「同一労働同一賃金の原則⑤~住居手当と家族手当 パート3」
2021.10.25|甲斐野 正行
前回、前々回に続き、以下の5つの最高裁判決を踏まえて、住居手当についてもう少し見てみましょう。
①ハマキョウレックス事件(最判平成30年6月1日・民集第72巻2号88頁)
②長澤運輸事件(最判平成30年6月1日・民集第72巻2号202頁)
③大阪医科大学事件(最判令和2年10月13日・集民第264号63頁)
④メトロコマース事件(最判令和2年10月13日・民集第74巻7号1901頁)
⑤日本郵便事件(最判令和2年10月15日・集民第264号95頁(福岡事件)、同号191頁(大阪事件)、同号125頁(東京事件))
今回は、正社員と定年後再雇用の嘱託乗務員とで転居の有無については条件は変わらないのに、正社員には住宅手当が支給されるのに対し、定年後再雇用社員については支給されないという場合はどうか、という問題を考えます。
この論点については、②事件の最判で判断がされています。
前回見た①事件の理屈からすれば、転居の有無について差異がないのなら、定年後再雇用社員に住宅手当を支給しないのは合理性がなく違法ではないか、と思われるところです。
ところが、②事件最判は、これについてその区別は不合理なものとはいえず合法だとしました。

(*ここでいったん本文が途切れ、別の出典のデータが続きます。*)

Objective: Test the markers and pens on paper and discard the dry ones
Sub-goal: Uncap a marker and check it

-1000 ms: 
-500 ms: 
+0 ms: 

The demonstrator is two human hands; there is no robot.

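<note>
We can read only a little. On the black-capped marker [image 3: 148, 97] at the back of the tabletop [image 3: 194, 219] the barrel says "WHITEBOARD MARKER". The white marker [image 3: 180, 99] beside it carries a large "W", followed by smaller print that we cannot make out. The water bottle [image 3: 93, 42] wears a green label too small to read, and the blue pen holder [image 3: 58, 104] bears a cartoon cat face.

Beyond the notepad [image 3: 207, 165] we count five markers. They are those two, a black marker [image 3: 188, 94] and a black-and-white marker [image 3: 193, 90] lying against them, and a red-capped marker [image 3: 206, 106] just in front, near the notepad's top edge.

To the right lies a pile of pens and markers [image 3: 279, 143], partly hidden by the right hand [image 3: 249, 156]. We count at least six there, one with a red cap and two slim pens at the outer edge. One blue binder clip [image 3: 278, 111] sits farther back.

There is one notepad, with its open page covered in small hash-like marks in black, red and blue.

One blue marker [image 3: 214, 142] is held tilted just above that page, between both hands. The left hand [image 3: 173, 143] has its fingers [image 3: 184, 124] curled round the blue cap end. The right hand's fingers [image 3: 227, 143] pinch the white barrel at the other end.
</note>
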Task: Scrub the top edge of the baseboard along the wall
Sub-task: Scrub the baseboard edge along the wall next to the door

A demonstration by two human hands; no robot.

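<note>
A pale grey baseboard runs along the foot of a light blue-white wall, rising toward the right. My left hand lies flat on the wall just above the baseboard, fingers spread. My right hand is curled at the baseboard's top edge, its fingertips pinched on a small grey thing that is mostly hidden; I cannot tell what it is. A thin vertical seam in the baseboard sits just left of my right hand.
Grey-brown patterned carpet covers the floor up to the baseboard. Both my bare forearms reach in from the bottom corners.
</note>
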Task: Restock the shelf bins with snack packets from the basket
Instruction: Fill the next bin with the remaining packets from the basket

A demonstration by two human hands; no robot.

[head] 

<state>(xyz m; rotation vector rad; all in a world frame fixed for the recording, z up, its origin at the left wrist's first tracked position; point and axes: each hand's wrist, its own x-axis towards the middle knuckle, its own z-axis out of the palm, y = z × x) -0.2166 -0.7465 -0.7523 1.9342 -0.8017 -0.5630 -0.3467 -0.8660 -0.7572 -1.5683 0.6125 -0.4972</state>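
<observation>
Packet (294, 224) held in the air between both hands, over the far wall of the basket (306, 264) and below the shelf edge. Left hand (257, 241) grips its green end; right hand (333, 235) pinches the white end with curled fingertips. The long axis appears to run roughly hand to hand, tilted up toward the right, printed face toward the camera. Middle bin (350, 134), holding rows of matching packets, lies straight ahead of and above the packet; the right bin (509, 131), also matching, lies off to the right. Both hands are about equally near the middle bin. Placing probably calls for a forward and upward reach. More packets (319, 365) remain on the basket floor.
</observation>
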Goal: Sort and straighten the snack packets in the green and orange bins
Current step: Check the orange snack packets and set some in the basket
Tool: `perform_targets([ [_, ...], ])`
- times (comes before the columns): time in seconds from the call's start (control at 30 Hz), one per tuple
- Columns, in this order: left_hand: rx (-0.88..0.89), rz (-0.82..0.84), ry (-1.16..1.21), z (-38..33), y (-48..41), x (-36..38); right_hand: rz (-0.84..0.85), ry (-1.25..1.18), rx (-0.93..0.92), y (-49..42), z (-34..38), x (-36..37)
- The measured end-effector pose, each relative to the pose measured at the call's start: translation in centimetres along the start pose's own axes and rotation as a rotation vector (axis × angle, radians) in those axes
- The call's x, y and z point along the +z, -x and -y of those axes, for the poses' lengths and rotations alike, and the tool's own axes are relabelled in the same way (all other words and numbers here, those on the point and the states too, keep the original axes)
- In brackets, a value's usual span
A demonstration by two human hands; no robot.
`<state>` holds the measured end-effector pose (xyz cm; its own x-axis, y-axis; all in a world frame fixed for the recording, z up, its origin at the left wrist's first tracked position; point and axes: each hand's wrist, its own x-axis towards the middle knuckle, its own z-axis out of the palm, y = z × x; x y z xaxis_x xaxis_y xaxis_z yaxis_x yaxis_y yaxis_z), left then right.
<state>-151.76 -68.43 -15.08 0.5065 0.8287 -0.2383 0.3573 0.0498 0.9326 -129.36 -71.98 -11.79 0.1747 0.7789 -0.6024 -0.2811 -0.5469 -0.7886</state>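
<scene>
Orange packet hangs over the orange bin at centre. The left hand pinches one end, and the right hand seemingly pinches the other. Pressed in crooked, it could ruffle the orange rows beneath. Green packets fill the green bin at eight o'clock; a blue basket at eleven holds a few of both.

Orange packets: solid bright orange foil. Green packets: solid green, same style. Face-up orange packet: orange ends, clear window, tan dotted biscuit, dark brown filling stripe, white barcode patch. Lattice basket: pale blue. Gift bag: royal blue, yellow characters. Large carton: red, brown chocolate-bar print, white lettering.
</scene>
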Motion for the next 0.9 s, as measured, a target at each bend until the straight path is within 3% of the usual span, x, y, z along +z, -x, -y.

その理由として、②事件最判は、住宅手当は、従業員の住宅費の負担に対する補助として支給されるものであり、労働者の提供する労務を金銭的に評価して支給されるものではなく、従業員に対する福利厚生及び生活保障の趣旨で支給されるものであるから、その趣旨に照らして、労働者の生活に関する諸事情を考慮することになるとしたうえで、
ア 正社員には、嘱託乗務員と異なり、幅広い世代の労働者が存在しうるところ、そのような正社員について住宅費を補助することは相応の理由がある、
他方、
イ 嘱託乗務員は、正社員として勤続した後に定年退職した者であり、老齢厚生年金の支給を受けることが予定され、その報酬比例部分の支給が開始されるまでは会社から調整給を支給されることとなっていること
を総合考慮すると、正社員に対して住居手当を支給する一方で、嘱託乗務員には支給しないという労働条件の相違は不合理と評価することができるとはいえない、と述べています。
結局、嘱託乗務員は、正社員として勤続して(住居手当の恩恵は恐らくその間は受けていた)定年退職した後も、高齢者雇用継続制度の恩恵を受けて、再雇用されて給与を受け続けられるうえ、給与額はある程度下がっても年金支給が予定され、その報酬比例部分支給開始までは会社が調整給を支給するので、埋め合わせがされるので、正社員との区別が不合理とまではいえない、ということかと思われます。
なお、②事件最判は、いわゆる家族手当(つまり、一定の範囲の扶養家族がいる社員に対し、生活の補助として支給される手当であり、扶養手当とか、配偶者手当、子ども手当などという名称の場合もあるかと思われます。)についても、生活保障の趣旨で支給されるものであり、住宅手当と同様、嘱託乗務員に支給しないことは不合理とはいえないとしています。
もっとも、これも調整給の有無などの条件次第ではあり、各会社での定年後再雇用社員への配慮のあり方が問題になると思われます。